With individual PCs being a high risk factor in a network, a personal firewall is an important consideration, particularly when you have notebooks going in and out of the company. CrossTec's NetOp Desktop Firewall is one choice.
The main firewall runs at the NDIS driver level, so no bad packets are passed up the stack to a waiting application. More importantly, it can be managed through the NetOp Policy Server, so you can roll out large installations without having to manually configure each computer. A policy server can be distributed using replica servers, as well, so you can cater for any network size.
One of the best features of the software is its ability to have multiple profiles depending on location.

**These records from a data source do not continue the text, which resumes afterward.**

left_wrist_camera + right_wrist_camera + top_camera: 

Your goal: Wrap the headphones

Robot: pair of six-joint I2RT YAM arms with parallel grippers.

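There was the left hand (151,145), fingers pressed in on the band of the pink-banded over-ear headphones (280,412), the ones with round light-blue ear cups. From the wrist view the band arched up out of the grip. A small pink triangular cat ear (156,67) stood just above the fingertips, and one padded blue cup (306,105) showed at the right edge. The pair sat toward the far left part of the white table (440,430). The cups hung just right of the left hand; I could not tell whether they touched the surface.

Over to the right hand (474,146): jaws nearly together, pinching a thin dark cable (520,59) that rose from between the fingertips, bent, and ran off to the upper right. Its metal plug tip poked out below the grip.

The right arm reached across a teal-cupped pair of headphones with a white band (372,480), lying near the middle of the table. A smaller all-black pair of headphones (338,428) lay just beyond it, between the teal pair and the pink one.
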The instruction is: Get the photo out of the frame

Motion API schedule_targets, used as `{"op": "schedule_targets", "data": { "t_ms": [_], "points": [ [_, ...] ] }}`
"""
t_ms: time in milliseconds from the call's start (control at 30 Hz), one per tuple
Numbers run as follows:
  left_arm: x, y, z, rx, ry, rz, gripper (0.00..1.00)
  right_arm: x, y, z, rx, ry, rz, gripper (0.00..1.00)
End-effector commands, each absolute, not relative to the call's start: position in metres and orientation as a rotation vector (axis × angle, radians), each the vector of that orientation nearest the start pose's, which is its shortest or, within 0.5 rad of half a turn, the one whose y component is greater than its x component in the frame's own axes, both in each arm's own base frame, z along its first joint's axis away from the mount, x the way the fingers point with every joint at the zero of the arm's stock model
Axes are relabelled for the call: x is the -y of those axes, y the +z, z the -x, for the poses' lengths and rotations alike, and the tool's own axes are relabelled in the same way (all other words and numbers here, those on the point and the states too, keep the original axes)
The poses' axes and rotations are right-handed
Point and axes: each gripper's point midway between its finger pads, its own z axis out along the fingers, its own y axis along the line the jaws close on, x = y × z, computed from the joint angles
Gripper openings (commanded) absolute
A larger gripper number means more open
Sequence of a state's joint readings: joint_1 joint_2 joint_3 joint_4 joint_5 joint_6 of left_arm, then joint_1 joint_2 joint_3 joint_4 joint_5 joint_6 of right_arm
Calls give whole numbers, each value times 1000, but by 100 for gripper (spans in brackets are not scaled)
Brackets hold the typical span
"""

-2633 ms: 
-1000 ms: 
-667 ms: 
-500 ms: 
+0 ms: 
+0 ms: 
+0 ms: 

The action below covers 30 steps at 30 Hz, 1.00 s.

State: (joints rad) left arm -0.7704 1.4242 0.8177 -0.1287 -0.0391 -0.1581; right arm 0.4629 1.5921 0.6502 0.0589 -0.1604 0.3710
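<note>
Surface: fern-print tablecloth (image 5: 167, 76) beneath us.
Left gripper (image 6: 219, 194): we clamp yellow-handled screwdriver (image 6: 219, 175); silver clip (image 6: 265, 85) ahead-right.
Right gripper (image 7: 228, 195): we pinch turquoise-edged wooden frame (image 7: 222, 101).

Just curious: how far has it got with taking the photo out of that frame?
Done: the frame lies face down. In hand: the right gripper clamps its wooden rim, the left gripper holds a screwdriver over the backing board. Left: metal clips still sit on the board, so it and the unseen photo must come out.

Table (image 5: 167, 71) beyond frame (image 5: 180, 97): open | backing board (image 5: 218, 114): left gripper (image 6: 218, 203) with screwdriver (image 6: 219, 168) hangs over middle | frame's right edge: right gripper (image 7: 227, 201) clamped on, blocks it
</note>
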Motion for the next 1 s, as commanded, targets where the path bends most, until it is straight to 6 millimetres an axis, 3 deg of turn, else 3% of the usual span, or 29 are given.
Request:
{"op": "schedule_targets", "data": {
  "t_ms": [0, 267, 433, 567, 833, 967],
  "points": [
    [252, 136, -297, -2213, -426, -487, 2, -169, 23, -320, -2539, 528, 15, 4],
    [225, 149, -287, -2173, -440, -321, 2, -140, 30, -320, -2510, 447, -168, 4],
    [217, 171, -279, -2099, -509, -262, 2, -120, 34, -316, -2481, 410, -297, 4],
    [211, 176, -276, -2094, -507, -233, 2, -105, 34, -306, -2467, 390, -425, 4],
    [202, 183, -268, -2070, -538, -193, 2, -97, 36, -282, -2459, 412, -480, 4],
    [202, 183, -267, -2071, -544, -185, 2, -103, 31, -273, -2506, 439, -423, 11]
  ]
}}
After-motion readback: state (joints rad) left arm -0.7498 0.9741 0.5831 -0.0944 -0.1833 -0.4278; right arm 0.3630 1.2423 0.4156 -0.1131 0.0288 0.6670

For example, we configured our firewall to open up more ports when at home, but lock the computer down for the office environment. There is a comprehensive list of checks, including gateway and domain names, to verify which network a computer is connected to.
From there, it is simple to define policy rules. As with other personal firewalls, you can define which applications are allowed to access the network.
Unfortunately, you need to do this by manually locating the file name; we'd have preferred a list of default applications, such as Internet Explorer.
The firewall does not stop there, though. You can also create generic firewall rules based on port numbers or protocols. This way you can match the desktop firewall's policy to the company's, as well as introducing a level of application control.
The results are put into an executable file, which can then be put into a login script, forcing updates to be made whenever someone joins the network. It is an effective way of keeping on top of the situation.
However, it is more difficult using this software to apply specific profiles to specific groups of users. While this can be achieved by creating profiles to match specific groups, it is a less targeted approach than manually grouping PCs. That said, as a centralised way to protect your PCs and notebooks, NetOp scores highly.
Driver level firewall; location-based policies.
Difficult to choose application control; hard to manually apply a specific policy to a specific PC.
An effective way to run your company policy out to your entire network, Desktop Firewall is only slightly let down by management tools that require too much manual work.